The inventor of the application finds in long-term research that when a workpiece to be detected has a cylindrical hole and needs to detect a fine defect near the cylindrical surface, the frequency of the existing probe is not high enough, and only ultrasonic waves can reach the vicinity of the cylindrical surface through other surfaces on the workpiece, so that the defect near the cylindrical surface is indirectly detected, that is, the sensitivity of the existing probe is not high enough, and the resolution is not enough.
Disclosure of Invention
In view of the above, the present application provides an ultrasonic transducer capable of detecting irregularly shaped workpieces, providing detection sensitivity.
In order to solve the technical problem, the application adopts a technical scheme that: provided is an ultrasonic transducer including:
the ultrasonic detection device comprises a first ultrasonic transducer array, a second ultrasonic transducer array and a third ultrasonic transducer array, wherein the first ultrasonic transducer array is a phased array transducer array and comprises a plurality of independent first array elements which are arranged in a plane and used for detecting the plane;
and the second ultrasonic transducer array is a convex array transducer array and comprises a plurality of independent second array elements, and the plurality of independent second array elements are arranged in a curved surface manner and used for detecting the curved surface.
The beneficial effect of this application is: ultrasonic transducer in this application can detect the defect on plane and the curved surface simultaneously including the phased array transducer array that is the plane and arranges and the convex array transducer array that the curved surface arranged, can detect the irregularly-shaped work piece of shape, compares prior art, can improve the sensitivity that detects.
Drawings
In order to more clearly illustrate the technical solutions in the embodiments of the present application, the drawings needed to be used in the description of the embodiments are briefly introduced below, and it is obvious that the drawings in the following description are only some embodiments of the present application, and it is obvious for those skilled in the art to obtain other drawings based on these drawings without creative efforts.

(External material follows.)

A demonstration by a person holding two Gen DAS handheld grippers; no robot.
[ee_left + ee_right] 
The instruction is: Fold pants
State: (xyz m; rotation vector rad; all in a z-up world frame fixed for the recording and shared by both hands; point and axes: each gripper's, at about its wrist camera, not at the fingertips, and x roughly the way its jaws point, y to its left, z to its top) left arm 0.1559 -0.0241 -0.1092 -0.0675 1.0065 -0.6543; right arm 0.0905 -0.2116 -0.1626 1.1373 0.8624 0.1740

Wherein:
FIG. 1 is a schematic structural diagram of an embodiment of an ultrasound transducer of the present application;
FIG. 2 is a cross-sectional view of the ultrasonic transducer of FIG. 1 taken along A-A;
fig. 3 is a cross-sectional view of the ultrasonic transducer of fig. 1 taken along the direction B-B.
Detailed Description
The technical solutions in the embodiments of the present application will be clearly and completely described below with reference to the drawings in the embodiments of the present application, and it is obvious that the described embodiments are only a part of the embodiments of the present application, and not all the embodiments. All other embodiments, which can be derived by a person skilled in the art from the embodiments given herein without making any creative effort, shall fall within the protection scope of the present application.
Referring to fig. 1 to 3, fig. 1 is a schematic structural diagram of an embodiment of an ultrasound transducer of the present application, fig. 2 is a sectional view of the ultrasound transducer of fig. 1 along a direction a-a, and fig. 3 is a sectional view of the ultrasound transducer of fig. 1 along a direction B-B. The ultrasonic transducer 100 includes a first ultrasonic transducer array 10 and a second ultrasonic transducer array 20, the first ultrasonic transducer array 10 being a phased array transducer array 10, and the second ultrasonic transducer array 20 being a convex array transducer array 20.
In the prior art, the phased array transducer array 10 is used in a phased array probe and the convex array transducer array 20 is used in a convex array probe.
The first ultrasonic transducer array 10 is used for detecting a plane, and includes a plurality of independent first array elements 11, where the plurality of first array elements 11 are arranged in a plane, where the number of the first array elements 11 may be multiple, for example, 5, 8, etc.; the second ultrasonic transducer array 20 is used for detecting a curved surface, and includes a plurality of independent second array elements 21, where the plurality of independent second array elements 21 are arranged in a curved surface, where the number of the second array elements 21 is also multiple, for example, 64, 128, 256, and the like, and the number of the first array elements 11 and the second array elements 21 is not limited in this application.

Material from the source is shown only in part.